Previously, American chipmakers like Nvidia were able to bypass the sanctions as they could make specifically manufactured chips to be shipped to China. Under the new rules, that is hardly possible as the specifications pertaining to TPP, chip density, and bandwidth are nearly impossible to evade. The entire line of Nvidia chips comes under the defined spectrum except for 30A series, which are not crucial for AI capability. What could possibly be done by the American chipmakers is to sell a small number of mediocre chips that would largely hamper the demands coming from China. Thus, in the case of AI chips, the restrictions are nearly impossible to bypass. 

In the segment of semiconductor manufacturing equipment, the rules apparently adopt an approach to harmonize with the Dutch and Japanese restrictions, which were released earlier this year. Even though the FDP rule extends solely to American components, which make up just 25 percent of the total, for ASML evading this rule by manufacturing machines devoid of U.S. technology will take several years. 

Though the United States goes a step further by restricting the equipment with an overlay below 2.4 nm, the restrictions are imposed only on the biggest foundries in China. This is an area that can be easily manipulated to supply equipment in China. 

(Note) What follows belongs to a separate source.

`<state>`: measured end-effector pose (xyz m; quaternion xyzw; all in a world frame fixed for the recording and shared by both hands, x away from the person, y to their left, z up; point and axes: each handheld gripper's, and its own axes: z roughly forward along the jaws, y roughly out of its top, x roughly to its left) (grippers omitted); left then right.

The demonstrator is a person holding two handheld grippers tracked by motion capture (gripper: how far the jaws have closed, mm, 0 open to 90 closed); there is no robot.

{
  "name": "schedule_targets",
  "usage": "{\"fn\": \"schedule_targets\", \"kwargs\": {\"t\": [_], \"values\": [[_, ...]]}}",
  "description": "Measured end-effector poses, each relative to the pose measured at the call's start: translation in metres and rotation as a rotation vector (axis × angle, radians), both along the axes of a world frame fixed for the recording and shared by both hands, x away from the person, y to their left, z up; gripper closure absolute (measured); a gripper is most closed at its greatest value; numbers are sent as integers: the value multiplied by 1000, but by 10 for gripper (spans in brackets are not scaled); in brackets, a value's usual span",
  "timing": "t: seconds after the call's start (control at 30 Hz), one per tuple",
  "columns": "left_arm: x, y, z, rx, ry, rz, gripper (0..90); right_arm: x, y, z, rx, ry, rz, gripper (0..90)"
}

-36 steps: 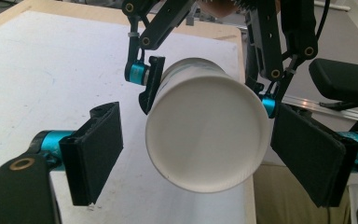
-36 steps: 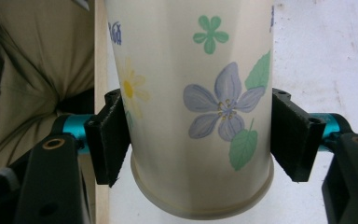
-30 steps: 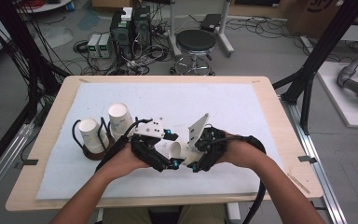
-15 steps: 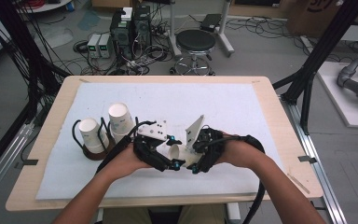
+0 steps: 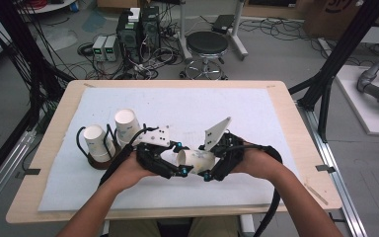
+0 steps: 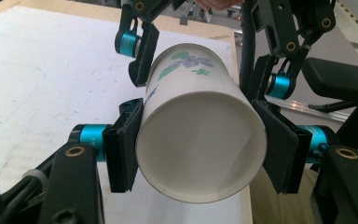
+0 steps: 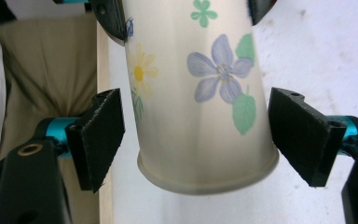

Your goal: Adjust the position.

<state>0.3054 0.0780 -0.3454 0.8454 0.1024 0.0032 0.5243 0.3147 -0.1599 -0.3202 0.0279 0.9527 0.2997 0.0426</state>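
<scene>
A white paper cup (image 5: 195, 159) printed with flowers lies on its side in the air just above the white mat, between both grippers. My left gripper (image 5: 175, 165) has just been closing and is now shut on the cup (image 6: 200, 140) near its open mouth, with both pads (image 6: 123, 149) pressed on the wall. My right gripper (image 5: 212, 169) has just been opening. Its pads (image 7: 98, 137) stand a little off either side of the cup's base end (image 7: 200, 107), with a gap on each side.
Two more white paper cups (image 5: 94, 140) (image 5: 127, 126) stand upright at the left on a dark round holder (image 5: 101, 163). A white mat (image 5: 256, 113) covers the wooden table (image 5: 303, 143). The near table edge runs just below the hands.
The left jaws have closed onto the cup's mouth end and the right jaws have spread off its base end. Both hands have stayed roughly where they were.
</scene>
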Motion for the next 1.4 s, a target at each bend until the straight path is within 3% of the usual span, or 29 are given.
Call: {"fn": "schedule_targets", "kwargs": {"t": [0.2,0.27,0.3,0.4,0.47,0.53,0.6,0.87,1.07,1.4], "values": [[-1,4,-2,-34,-3,-2,375,-2,-10,5,127,-2,-35,205],[-2,5,-2,-44,-4,0,375,-2,-16,5,199,7,-52,205],[-2,6,-3,-53,-6,0,375,-2,-16,5,199,7,-52,205],[-2,10,-5,-81,-6,10,374,-3,-21,5,262,15,-65,205],[-2,13,-7,-103,-3,24,374,-5,-26,4,308,-5,-84,205],[-2,16,-9,-117,-3,35,374,-6,-27,4,324,-10,-92,205],[-3,19,-10,-132,-2,43,374,-7,-31,1,404,-8,-115,204],[-6,29,-15,-180,-10,64,374,-8,-38,-7,496,0,-178,196],[-8,35,-18,-219,-12,71,374,-12,-43,-15,535,9,-201,196],[-11,39,-19,-243,-20,66,374,-12,-45,-31,559,58,-206,196]]}}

With the current pace of acceleration in China’s domestic industry, hundreds of semiconductor foundries are expected to open up in the coming years. Since the export of 1980i tools is restricted to only a handful of fabs in China under the “advanced foundries” category, it will not be difficult for small foundries, backed by huge Chinese government subsidies, to import Dutch machinery. Under the cusp of a looming environment of more stringent restrictions, more and more immature foundries can be set up and eventually turn around into mature foundries, for example, China’s CXMT. Therefore, the “advanced fabs” loophole is a matter of concern if the American regulators still expect that Chinese firms cannot avail themselves of technological access through clandestine means. 

Despite the fact that the Biden administration has made the rules almost impossible to evade to support China’s AI computing capability, the leniency on lagging edge chips can ultimately fail to de-risk the supply chain. The loopholes in semiconductor manufacturing equipment exports will continue to boost American competitiveness only in design and software as compared to manufacturing. As long as Chinese firms have access to semiconductor manufacturing equipment, even for manufacturing lagging-edge chips, its prominence in the supply chain for foundries and ATP facilities will remain less hindered. Moreover, SMIC’s ability to repurpose the lagging edge machinery to produce a leading-edge 7 nm processor cannot be ignored. 

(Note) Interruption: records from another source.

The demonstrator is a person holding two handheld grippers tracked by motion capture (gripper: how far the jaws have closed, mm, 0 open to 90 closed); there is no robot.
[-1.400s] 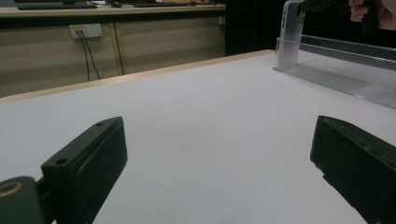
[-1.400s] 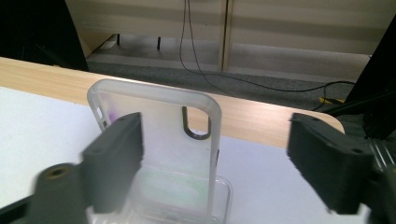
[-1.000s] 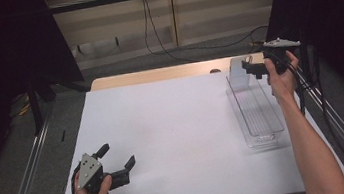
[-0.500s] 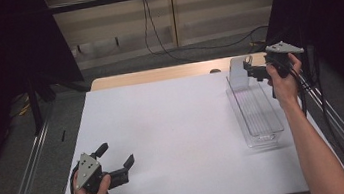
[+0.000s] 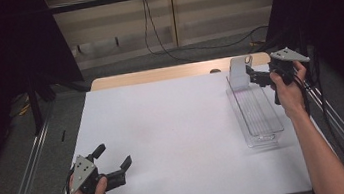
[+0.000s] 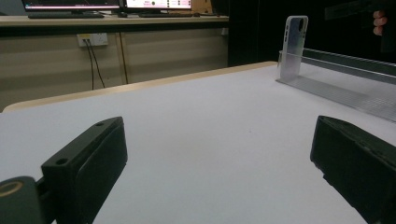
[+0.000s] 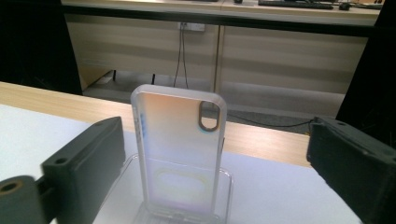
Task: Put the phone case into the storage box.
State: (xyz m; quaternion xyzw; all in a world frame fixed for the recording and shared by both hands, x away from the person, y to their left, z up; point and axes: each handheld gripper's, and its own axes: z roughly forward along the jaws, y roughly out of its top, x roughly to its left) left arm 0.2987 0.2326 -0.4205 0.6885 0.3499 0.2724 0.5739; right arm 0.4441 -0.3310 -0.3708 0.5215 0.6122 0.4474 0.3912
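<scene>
We find the left hand-held gripper (image 5: 114, 160) idle, jaws wide, at seven o'clock on the white surface (image 5: 174, 127). At two o'clock, the right hand-held gripper (image 5: 252, 73), jaws wide, approaches the translucent phone case (image 7: 180, 149) standing upright in the clear tray (image 5: 257, 111). We judge closing on it comes next.

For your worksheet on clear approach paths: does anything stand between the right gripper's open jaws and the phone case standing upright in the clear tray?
Nothing visible does. The right gripper faces the phone case directly, with open air between its spread jaws and the case at the far end of the clear tray.
</scene>
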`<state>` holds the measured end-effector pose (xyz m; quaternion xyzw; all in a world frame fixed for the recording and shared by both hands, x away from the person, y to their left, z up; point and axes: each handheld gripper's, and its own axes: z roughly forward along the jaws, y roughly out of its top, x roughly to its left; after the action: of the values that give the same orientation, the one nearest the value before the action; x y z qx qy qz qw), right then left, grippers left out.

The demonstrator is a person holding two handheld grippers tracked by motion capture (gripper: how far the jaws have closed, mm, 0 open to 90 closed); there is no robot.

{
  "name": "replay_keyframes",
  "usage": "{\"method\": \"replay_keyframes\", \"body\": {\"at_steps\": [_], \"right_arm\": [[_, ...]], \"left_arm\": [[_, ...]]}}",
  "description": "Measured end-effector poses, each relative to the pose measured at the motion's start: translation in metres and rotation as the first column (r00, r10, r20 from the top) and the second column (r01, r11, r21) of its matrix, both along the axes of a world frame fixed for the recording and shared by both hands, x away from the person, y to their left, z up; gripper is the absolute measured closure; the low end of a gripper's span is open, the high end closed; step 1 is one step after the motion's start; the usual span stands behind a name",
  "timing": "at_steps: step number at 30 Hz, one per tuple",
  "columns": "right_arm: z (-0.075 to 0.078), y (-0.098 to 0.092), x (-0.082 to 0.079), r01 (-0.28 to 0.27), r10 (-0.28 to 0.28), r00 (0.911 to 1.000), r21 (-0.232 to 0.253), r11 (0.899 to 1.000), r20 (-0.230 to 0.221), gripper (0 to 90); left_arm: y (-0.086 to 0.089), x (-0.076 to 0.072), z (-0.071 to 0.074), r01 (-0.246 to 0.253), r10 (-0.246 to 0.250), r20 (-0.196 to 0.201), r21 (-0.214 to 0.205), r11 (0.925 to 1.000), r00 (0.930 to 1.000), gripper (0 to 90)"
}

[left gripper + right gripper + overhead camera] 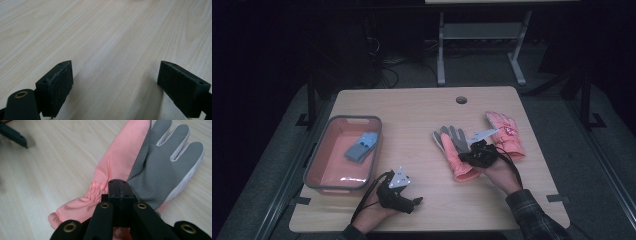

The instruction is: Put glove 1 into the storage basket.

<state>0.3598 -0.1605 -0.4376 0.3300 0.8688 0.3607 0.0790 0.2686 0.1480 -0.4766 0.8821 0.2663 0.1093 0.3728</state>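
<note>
Pink glove (120, 162) lies flat, grey palm up, on table (412, 110).

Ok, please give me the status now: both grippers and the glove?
Left hand-held gripper open, idle on the table. Right hand-held gripper shut, at the pink-and-grey glove; grip on fabric unclear. Second pink glove beside; nothing in the way.

- We see the table (422, 107) as pale wood-grain laminate, smooth with a soft sheen.
- The near glove (150, 170) is thin pink cloth, gathered at the wrist, with a grey, dimpled, rubbery-looking palm.
- Beside that glove, the second glove (507, 134) looks like the same pink cloth.
- The tray (319, 155), well apart from the glove, seems smooth plastic, faintly glossy inside.
- The left gripper (115, 87) has matt black, slightly rough pads.
</note>
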Motion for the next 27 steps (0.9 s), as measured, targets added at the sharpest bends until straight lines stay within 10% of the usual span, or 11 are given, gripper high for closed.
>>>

Although the updated rules aim to curb the use of American technology components in China’s military-civil fusion (CMF) policy and to reduce China’s capability to use AI chips for military purposes, they are less effective in addressing the chip manufacturing potential for a vast set of electronic applications, China’s continuous R&D potential, and the Chinese way of copying technology tools. 

What Lies Ahead?

The latest restrictions will significantly impact the course of China’s domestic semiconductor manufacturing. The visible option left for China is to produce homegrown abilities in the AI industry that reduce reliance on American technology in the long term. The difference that these new sanctions make is that they necessitate a faster growth of China’s AI chip infrastructure. 

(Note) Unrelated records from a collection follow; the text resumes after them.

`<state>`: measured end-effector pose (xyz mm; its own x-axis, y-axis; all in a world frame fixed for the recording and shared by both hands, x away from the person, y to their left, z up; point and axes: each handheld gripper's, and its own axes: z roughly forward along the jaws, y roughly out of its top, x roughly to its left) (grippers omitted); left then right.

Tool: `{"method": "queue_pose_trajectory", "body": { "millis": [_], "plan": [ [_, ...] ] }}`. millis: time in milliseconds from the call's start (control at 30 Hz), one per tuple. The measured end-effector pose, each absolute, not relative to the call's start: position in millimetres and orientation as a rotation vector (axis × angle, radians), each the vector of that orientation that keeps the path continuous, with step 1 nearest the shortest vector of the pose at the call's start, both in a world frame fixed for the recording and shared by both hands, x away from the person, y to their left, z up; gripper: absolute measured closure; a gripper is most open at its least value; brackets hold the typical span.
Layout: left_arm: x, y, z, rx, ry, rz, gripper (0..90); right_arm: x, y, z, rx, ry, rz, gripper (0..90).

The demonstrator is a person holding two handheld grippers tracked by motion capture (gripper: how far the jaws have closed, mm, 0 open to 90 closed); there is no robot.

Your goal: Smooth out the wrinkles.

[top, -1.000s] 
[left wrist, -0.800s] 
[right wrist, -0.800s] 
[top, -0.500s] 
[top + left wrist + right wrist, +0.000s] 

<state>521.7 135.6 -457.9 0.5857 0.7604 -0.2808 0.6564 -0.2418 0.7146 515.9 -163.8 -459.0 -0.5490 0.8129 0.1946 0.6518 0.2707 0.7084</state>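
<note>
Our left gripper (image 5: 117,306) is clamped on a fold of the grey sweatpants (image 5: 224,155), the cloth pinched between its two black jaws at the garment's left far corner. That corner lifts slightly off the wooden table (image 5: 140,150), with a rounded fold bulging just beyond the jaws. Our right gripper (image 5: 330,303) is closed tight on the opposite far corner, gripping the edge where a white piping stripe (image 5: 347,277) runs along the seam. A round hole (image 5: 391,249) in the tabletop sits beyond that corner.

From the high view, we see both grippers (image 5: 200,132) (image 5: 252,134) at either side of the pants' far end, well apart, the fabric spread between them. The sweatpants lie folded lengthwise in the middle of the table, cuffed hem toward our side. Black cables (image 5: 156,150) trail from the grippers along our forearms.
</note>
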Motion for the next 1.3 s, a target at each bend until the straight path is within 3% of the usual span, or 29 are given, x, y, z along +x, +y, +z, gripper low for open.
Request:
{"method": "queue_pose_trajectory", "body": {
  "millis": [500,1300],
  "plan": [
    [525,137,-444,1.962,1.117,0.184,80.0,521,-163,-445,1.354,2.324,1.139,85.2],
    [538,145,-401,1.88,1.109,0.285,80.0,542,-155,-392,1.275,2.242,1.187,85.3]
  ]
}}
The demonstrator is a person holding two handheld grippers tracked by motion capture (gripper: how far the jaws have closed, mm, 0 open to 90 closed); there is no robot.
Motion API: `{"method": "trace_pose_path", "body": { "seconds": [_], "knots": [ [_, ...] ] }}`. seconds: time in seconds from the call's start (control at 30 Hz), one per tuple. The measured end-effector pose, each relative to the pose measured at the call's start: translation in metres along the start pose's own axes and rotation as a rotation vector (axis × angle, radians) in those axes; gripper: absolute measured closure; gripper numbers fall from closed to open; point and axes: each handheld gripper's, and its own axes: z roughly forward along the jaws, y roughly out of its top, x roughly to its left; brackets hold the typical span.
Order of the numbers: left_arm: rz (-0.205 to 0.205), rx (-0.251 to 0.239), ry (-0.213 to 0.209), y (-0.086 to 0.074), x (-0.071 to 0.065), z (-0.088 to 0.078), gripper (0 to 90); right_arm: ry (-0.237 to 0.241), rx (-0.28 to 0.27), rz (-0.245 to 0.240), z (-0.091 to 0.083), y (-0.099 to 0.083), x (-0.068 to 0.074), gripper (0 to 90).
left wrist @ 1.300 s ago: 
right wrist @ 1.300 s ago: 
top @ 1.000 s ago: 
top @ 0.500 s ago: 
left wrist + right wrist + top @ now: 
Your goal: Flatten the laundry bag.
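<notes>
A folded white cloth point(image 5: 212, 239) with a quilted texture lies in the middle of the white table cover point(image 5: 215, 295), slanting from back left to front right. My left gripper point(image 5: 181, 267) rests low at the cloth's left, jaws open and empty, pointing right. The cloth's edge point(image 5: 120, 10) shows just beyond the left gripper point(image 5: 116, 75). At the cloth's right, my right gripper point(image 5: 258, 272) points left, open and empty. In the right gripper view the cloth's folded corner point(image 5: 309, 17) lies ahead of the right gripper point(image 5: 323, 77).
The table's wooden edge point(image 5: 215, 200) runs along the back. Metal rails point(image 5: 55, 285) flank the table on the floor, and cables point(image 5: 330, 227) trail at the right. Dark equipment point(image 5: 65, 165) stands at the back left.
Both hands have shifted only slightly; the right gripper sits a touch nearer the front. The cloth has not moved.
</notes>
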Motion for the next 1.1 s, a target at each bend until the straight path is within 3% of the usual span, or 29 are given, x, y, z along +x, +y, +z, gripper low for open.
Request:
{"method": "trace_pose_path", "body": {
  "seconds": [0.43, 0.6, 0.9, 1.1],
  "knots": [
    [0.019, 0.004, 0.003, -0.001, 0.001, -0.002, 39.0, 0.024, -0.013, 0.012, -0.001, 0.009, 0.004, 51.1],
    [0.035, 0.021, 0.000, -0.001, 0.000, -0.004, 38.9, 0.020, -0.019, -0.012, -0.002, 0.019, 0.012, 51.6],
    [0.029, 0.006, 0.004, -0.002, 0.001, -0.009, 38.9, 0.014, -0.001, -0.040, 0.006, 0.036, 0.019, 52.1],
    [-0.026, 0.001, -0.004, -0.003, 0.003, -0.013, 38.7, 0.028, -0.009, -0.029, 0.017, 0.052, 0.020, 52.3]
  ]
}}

With the AI Accelerator programs, China may start exploring alternative ideas to maneuver AI techniques, especially for GPUs, than its rivals. The Chinese state and corporations are expected to invest heavily in memory computing, analog technology, neuromorphic computing, etc. A short path dependence may be expected from Huawei. Its recent breakthrough with 7 nm technology and its capability to mass produce the device signals the stockpiling of equipment and software. 

While it is yet to be seen how the move creates ripples in China’s semiconductor sector, the recent measures definitely bring concerns and will impact the competitiveness of advanced chipmakers like Nvidia and AMD in the ongoing and increasingly intensifying technology war.